Weeks earlier at our West Coast field meeting we heard first hand accounts of the drought’s impact. Our food processor customers struggling to accommodate their business. Farmers, responsible for 80% of the California’s consumption, racing to dig more and deeper wells, while battling legislation that would reduce their usage. And our team members talking about their own dried out, brown front lawns and people stealing water from hydrants. We heard what West Coasters are coming to accept – fresh water is scarce and there is no easy solution.
Obviously the global water problem is not new and every continent faces challenges. Some environmentally advanced countries like Australia have been proactively dealing with water shortages, providing learnings for everyone else. For decades third world countries have been fighting for access to clean, safe drinking water.
But here in the US, California is the first state to deal with water conservation so aggressively. Arizona, Oregon, Nevada, Utah and Washington have all been facing serious drought conditions as well, but California is leading the way with action. Last summer, Governor Brown started by introducing $500 penalties for water offenders. This past April his executive took the next step, mandating a 25% reduction off 2013 usage levels. Californians are being pushed quickly to change their behavior, adopt water efficient technologies and reconsider their own laws.
Behavior change through rate increases will be tested. Rate increases helped Austin, TX reduce usage by 20% from 2011 to 2014. Households in California and the West generally pay more than the rest of the US, but the pricing doesn’t yet reflect the latest mandate.

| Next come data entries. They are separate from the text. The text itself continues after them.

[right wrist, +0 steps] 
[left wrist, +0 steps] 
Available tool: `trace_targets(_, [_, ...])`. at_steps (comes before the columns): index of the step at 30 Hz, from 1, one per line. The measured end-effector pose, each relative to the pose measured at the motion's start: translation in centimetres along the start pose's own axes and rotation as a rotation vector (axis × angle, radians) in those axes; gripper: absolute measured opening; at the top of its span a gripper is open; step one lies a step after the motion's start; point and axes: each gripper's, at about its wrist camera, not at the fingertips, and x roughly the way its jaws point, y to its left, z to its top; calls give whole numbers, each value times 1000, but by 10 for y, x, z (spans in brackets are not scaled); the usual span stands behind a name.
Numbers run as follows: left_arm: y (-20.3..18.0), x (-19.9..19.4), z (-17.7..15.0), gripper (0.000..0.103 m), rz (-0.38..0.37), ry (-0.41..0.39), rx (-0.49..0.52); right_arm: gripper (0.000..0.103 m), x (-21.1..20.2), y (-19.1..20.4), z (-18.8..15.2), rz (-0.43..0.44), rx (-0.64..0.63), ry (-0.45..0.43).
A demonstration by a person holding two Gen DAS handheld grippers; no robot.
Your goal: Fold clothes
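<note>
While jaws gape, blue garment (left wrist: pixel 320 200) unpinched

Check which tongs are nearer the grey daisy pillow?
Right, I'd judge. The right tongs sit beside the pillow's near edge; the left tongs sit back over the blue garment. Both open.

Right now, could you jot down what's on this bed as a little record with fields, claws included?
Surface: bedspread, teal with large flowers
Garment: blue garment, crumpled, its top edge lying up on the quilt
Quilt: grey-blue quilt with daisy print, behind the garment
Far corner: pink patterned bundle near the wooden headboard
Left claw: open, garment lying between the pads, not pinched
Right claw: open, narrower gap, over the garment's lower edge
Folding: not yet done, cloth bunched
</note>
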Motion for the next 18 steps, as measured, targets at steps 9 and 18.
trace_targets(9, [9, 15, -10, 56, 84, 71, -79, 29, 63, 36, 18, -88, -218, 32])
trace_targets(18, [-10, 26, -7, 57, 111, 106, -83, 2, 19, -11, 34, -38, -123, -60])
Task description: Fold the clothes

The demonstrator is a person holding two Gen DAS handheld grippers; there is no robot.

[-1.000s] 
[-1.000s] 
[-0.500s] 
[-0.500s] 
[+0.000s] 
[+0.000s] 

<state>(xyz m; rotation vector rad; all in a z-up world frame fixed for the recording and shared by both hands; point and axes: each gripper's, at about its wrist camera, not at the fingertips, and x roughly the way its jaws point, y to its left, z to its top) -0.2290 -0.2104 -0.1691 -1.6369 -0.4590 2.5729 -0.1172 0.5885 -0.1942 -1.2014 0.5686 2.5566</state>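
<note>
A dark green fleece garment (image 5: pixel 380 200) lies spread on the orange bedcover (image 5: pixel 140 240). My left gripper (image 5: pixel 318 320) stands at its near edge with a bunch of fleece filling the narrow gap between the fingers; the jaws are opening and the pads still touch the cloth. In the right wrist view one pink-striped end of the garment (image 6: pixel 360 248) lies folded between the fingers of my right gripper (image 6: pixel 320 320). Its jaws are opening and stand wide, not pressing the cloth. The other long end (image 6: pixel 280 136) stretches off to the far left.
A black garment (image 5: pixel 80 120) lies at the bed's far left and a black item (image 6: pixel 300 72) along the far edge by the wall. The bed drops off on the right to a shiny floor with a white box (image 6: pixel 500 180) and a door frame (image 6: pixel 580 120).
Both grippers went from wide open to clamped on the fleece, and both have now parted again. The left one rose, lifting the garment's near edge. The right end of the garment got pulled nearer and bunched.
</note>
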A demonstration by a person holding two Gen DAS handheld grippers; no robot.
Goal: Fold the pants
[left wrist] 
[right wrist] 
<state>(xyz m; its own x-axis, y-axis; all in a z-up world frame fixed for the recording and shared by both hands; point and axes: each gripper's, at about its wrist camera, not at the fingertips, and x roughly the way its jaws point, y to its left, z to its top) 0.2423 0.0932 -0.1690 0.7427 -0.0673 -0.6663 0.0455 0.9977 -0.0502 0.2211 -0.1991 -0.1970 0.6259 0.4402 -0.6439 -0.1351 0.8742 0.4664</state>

Hitting consumers with even higher rates and fines may provoke protests, but ultimately lead people to take shorter showers, use more front-loader washing machines and install more Sink Positives on their toilets. The neighborhood effect is already playing out, with homeowners shaming neighbors who wash their cars too many times on local social sites. “Remove your lawn” rebates can help as well.
New water efficiency systems must be developed to address massive waste as fresh water drains directly into the Pacific Ocean. And we need more light-hearted Shower with a Friend style apps.
California must lead in the courts as well, with challenges to the mandate already in progress. It’s comical that 400 water agencies will focus on imposing a mandate on the consumers of only 20% of the water, while farmers are excluded from the executive order. The farmers must be part of any solution, be it through new technology or through absorbing a financial burden with a water tax or rate change.
After the Supreme Court’s same sex marriage ruling, Massachusetts is patting itself on the back for having been the first US state to push this legislation through. Hopefully California can set a similar precedent for what ultimately becomes national legislation for water conservation. The EPA today spends more effort on pollutants, such as their recent study disputing water contamination from fracking. But the agency is also in a great position to take a leadership role on water conservation.
Maybe the silver lining is increased US public awareness, which is needed and must precede a drive for behavior or legislative change. Social media has assisted this, with water conservation hashtags, Likes and google searches. And higher prices for our vegetables and fruits are coming, which will reinforce the message – water is a valuable and limited resource.
The recent US Open was played at Chambers Bay in Seattle, a links-style course using fescue grass, which looked brown and patchy on TV. At a restaurant during the final round I overheard someone at the bar say, “they need to water that course,” and, surprisingly, his friend responded “it must be that drought out there.”
So maybe awareness is in fact increasing. Now we just need broader behavior change, technologies and policies to follow.